Studio album by Antônio Carlos Jobim
- Released: October 1967
- Recorded: May 22–24 and June 15, 1967
- Studio: Van Gelder Studio, Englewood Cliffs, New Jersey
- Genre: Jazz, bossa nova
- Length: 31:38
- Label: A&M
- Producer: Creed Taylor

Antônio Carlos Jobim chronology
| A Certain Mr. Jobim (1967) | Wave (1967) | Stone Flower (1970) |

= Wave (Antônio Carlos Jobim album) =

Wave is the fifth studio album by Brazilian bossa nova musician Antônio Carlos Jobim, released in 1967 on A&M Records. Recorded in the US with mostly American musicians, it peaked at number 114 on the Billboard 200 chart, as well as number 5 on the Jazz Albums chart.

Wave was arranged and conducted by Claus Ogerman, and features jazz musicians including trombonists Urbie Green and Jimmy Cleveland, flautist Jerome Richardson, and bassist Ron Carter, as well as a string section.
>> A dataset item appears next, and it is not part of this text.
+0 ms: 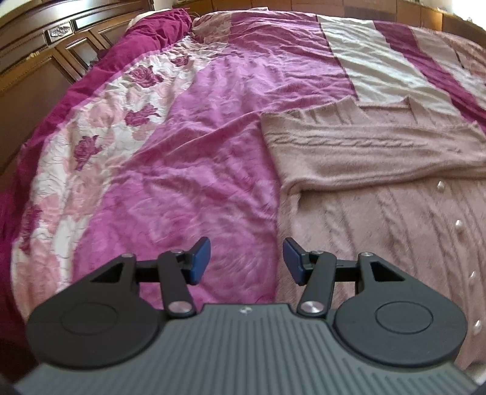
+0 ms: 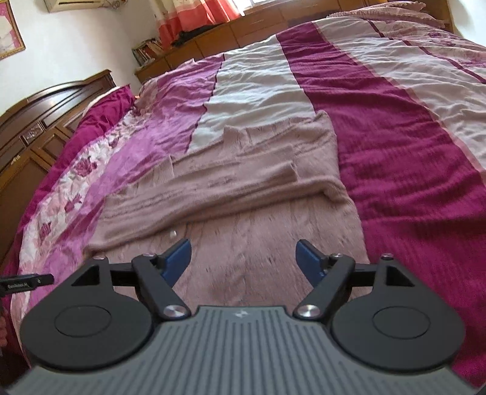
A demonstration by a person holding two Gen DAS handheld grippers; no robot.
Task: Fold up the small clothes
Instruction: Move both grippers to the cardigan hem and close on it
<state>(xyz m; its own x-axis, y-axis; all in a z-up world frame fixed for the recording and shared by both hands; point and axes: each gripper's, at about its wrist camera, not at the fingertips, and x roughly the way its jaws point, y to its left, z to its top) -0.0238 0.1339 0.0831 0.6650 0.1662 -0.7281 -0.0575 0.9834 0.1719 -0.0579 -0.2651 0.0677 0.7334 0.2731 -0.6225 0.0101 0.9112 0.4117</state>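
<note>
The pink sweater (image 2: 243, 194) looks soft, light and floppy, so both empty, open claws, left (image 1: 246, 261) and right (image 2: 243, 261), should pinch its near edge.

Left claw (image 1: 246, 261) open and empty, pink cardigan (image 1: 379, 188) on magenta bedspread (image 1: 188, 158)

Each camera sits just behind its own fingers, tilted down across the bed (image 1: 188, 158). The left wrist view looks over the cover's flowered edge toward the wooden headboard (image 1: 45, 54); the right wrist view faces further along the bed toward a curtained window (image 2: 194, 18). Both share the pink cardigan (image 2: 243, 188), seen close.
</note>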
Photographer Pete Turner created the solarized cover photo of a giraffe. He took the picture in 1964 while capturing images of the Amboseli National Park; he did not originally intend to photograph the animal, but it walked into his framing and he clicked it. The original cover's red and purple shades were already present in the picture and Turner enhanced them later at the laboratory.

==Reception==

In a 2014 review, Richard S. Ginell of AllMusic praised the album for "Wave" and "Triste" (deeming them two "instant standards") and its "absolutely first-rate tunes... that escaped overexposure and thus sound fresh today." He concluded, "one only wishes that this album were longer; 31:45 is not enough." Chris May, in a review on All About Jazz, said Claus Ogerman's simple string arrangements added to the "modern appeal" through "vivid evocation of a long-gone time and place." He added, "as jazz, Wave has no more authenticity than its cover shot suggesting an African giraffe traversing a Brazilian beach, but it remains an elegant and delightful album." A review on Tiny Mix Tapes said, "with Wave....you'll find repeated listening will become a must."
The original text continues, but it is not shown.